Paletó abotoado

Os Cruz moravam na casa número 1636, travessa Gregório de Matos. Naquela residência, de segunda à sexta-feira, dois pais eram levados à loucura pelo seu filho mais novo, Matheus. Eles sabiam que as crianças reservam em si muitas perguntas. Não imaginaram, no entanto, que teriam tanto trabalho em acalmar a curiosidade natural do caçula.

Pouco antes do meio-dia, a campainha da casa 1636 sibilou. A senhora Cruz, desesperada com suas panelas no fogo, enfiou o pescoço pela janela da cozinha. Desse modo, contorcida para o lado de fora, era possível observar o portão. Assim que identificou Matheus, bradou.

— O portão tá aberto! – e enxugou as mãos no avental, sumindo residencia a dentro, em seguida.

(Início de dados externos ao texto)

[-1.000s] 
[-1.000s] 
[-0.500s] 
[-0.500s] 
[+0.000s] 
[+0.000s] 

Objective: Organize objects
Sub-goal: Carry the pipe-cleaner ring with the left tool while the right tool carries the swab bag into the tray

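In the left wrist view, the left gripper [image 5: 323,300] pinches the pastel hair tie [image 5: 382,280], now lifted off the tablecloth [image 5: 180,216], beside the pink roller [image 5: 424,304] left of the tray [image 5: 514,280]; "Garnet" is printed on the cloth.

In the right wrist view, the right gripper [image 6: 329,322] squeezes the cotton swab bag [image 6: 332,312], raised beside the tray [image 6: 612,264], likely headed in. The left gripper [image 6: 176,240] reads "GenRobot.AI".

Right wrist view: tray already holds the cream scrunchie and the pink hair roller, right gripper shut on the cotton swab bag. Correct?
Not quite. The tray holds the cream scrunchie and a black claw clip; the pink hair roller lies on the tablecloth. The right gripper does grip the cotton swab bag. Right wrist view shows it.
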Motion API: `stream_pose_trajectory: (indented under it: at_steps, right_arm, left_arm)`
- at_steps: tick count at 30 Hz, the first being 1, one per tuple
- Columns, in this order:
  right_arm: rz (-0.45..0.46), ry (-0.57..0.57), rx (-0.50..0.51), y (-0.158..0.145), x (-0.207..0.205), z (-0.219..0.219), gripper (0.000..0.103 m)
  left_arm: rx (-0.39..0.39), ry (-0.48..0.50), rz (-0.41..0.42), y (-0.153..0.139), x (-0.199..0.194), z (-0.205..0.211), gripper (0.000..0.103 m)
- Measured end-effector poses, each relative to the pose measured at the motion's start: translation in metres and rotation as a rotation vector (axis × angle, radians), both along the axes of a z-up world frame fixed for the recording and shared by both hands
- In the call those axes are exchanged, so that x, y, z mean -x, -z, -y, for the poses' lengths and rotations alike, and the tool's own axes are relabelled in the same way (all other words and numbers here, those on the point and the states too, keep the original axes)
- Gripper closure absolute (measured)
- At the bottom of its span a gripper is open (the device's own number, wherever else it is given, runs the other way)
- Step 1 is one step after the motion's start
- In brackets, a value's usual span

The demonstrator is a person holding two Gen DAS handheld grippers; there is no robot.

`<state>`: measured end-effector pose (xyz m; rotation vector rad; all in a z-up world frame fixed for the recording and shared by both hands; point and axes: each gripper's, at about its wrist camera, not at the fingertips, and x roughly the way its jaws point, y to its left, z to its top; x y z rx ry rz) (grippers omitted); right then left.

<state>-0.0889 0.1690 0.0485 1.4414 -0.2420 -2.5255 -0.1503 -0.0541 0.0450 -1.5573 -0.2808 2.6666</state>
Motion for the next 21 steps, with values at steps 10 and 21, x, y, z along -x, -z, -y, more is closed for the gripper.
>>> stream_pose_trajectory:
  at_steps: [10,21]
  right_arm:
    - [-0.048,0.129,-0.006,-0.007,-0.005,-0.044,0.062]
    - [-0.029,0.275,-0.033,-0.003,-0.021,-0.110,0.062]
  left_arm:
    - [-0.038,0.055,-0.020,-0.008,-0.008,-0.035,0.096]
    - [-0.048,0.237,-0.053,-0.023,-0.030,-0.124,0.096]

Matheus vestia o uniforme da escola São Pedro. Uma calça azul marinho escura, com duas grandes listras vermelhas laterias; uma em cada perna. A camiseta era branca no centro, com duas faixas de razoável largura nos cantos. Na altura do peito, no lado esquerdo, havia um logotipo formado pela imagem do santo. Abaixo dele, uma inscrição com o nome do colégio.

O menino não gostava de se vestir igual a todos na sua escola; talvez São Pedro lhe parecesse um santo muito triste. A senhora Cruz defendia que isso tornava os alunos iguais, diminuindo as diferenças de classe. Matheus torcia o nariz quando assim respondido. Ora, na sala dele havia pessoas que escreviam com a mão direita, outras com a esquerda. Uns preferiam rock; outros, rap. Até na hora de vestir a camisa da seleção brasileira há gente que opta pelo trapo argentino.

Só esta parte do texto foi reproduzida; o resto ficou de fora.